Los códigos de procedimiento pueden estar sujetos a ediciones de la Iniciativa Nacional de Codificación Correcta (NCCI) o a ediciones de empaquetado OPPS. Consulte los requisitos de la NCCI y la OPPS antes de facturar a Medicare. Para servicios que requieren un médico remitente/ordenante, el nombre y NPI del médico remitente/ordenante deben ser reportados en la reclamación. Una reclamación presentada sin un código de diagnóstico ICD-10-CM válido será devuelta al proveedor como una reclamación incompleta bajo la Sección 1833(e) de la Ley de Seguridad Social. El código o códigos de diagnóstico deben describir de la mejor manera posible la afección del paciente para la que se prestó el servicio.
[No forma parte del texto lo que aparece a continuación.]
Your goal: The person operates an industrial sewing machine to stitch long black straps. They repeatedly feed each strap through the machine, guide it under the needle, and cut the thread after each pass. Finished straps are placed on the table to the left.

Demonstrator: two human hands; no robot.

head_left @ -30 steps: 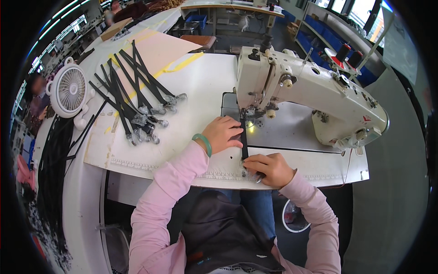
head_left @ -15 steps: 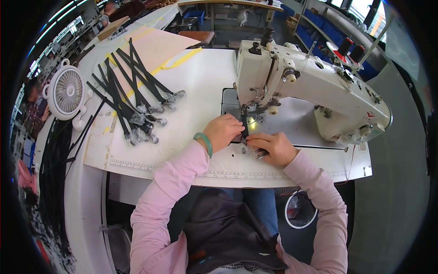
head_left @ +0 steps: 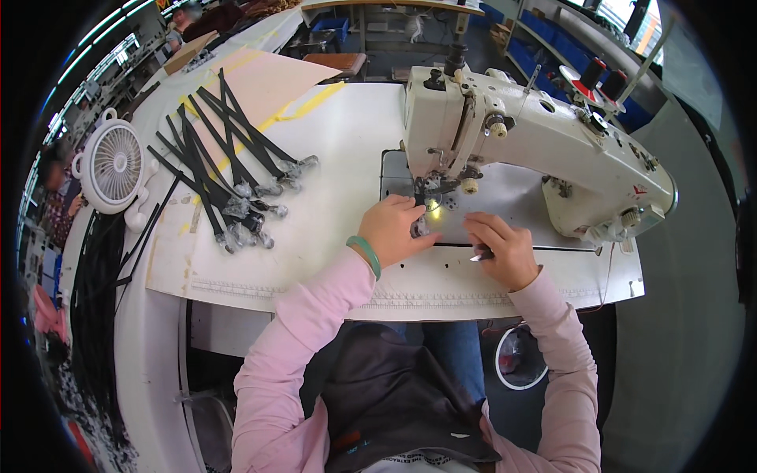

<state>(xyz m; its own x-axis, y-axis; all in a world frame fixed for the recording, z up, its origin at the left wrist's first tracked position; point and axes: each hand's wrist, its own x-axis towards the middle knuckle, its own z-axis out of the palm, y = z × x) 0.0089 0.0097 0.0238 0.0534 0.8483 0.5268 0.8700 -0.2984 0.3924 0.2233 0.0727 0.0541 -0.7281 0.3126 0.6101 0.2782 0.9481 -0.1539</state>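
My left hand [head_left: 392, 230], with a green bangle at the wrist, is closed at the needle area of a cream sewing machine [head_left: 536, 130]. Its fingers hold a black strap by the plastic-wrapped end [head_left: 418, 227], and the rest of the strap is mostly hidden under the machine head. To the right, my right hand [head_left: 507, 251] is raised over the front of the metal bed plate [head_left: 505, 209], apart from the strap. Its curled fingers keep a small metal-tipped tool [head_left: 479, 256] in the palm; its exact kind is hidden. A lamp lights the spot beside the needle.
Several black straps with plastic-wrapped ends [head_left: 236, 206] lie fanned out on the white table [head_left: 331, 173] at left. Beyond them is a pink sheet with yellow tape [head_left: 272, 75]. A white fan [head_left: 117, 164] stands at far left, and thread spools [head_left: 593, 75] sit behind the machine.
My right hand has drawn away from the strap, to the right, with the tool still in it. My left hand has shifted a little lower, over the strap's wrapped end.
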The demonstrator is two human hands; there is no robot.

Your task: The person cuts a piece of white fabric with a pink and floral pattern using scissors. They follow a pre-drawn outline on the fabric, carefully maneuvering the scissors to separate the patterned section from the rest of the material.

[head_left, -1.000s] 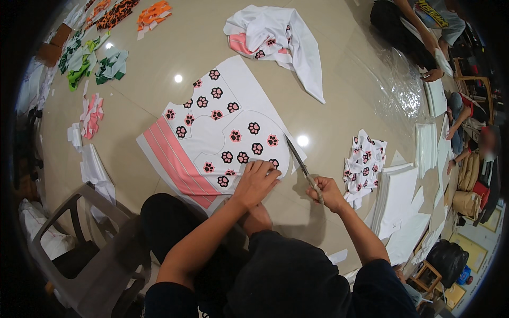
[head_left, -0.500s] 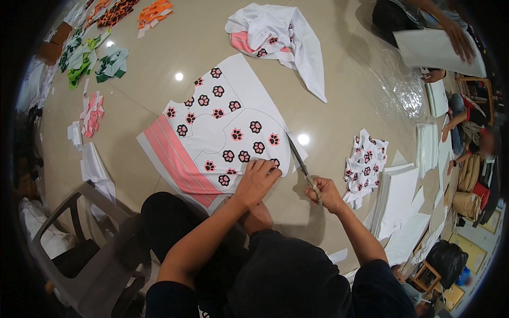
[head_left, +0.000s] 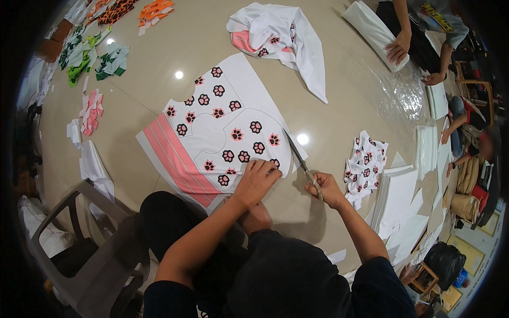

En el caso de las pruebas diagnósticas, debe indicarse el resultado de la prueba si se conoce; de lo contrario, deben indicarse los síntomas que motivaron la realización de la prueba.

Seguro oftalmológico que cubre las lentes de contacto médicamente necesarias

Para que un optometrista pueda recetar lentes de contacto médicamente necesarias, el paciente debe padecer una enfermedad ocular y/o tener una graduación complicada que se salga de la prescripción normal. La definición de una graduación complicada varía en función del seguro oftalmológico del paciente, pero normalmente significa estar clasificado entre -10 y +10 dioptrías.

Además, las lentes de contacto médicamente necesarias sólo pueden recetarse si la graduación de una persona no puede corregirse completamente hasta 20/20 utilizando únicamente gafas. Su vista debe tener una mejor calidad de visión con lentes de contacto que con gafas.

Los optometristas tratan a pacientes de todas las edades, desde lactantes hasta ancianos, que necesitan lentes de contacto médicamente necesarias. Los pacientes que con más frecuencia se consideran aptos para recibirlas son los que presentan irregularidades corneales. Esta categoría de pacientes constituye alrededor del 75% de las adaptaciones de lentes médicamente necesarias e incluye afecciones como trasplantes de córnea, cicatrices, distrofias y ectasias.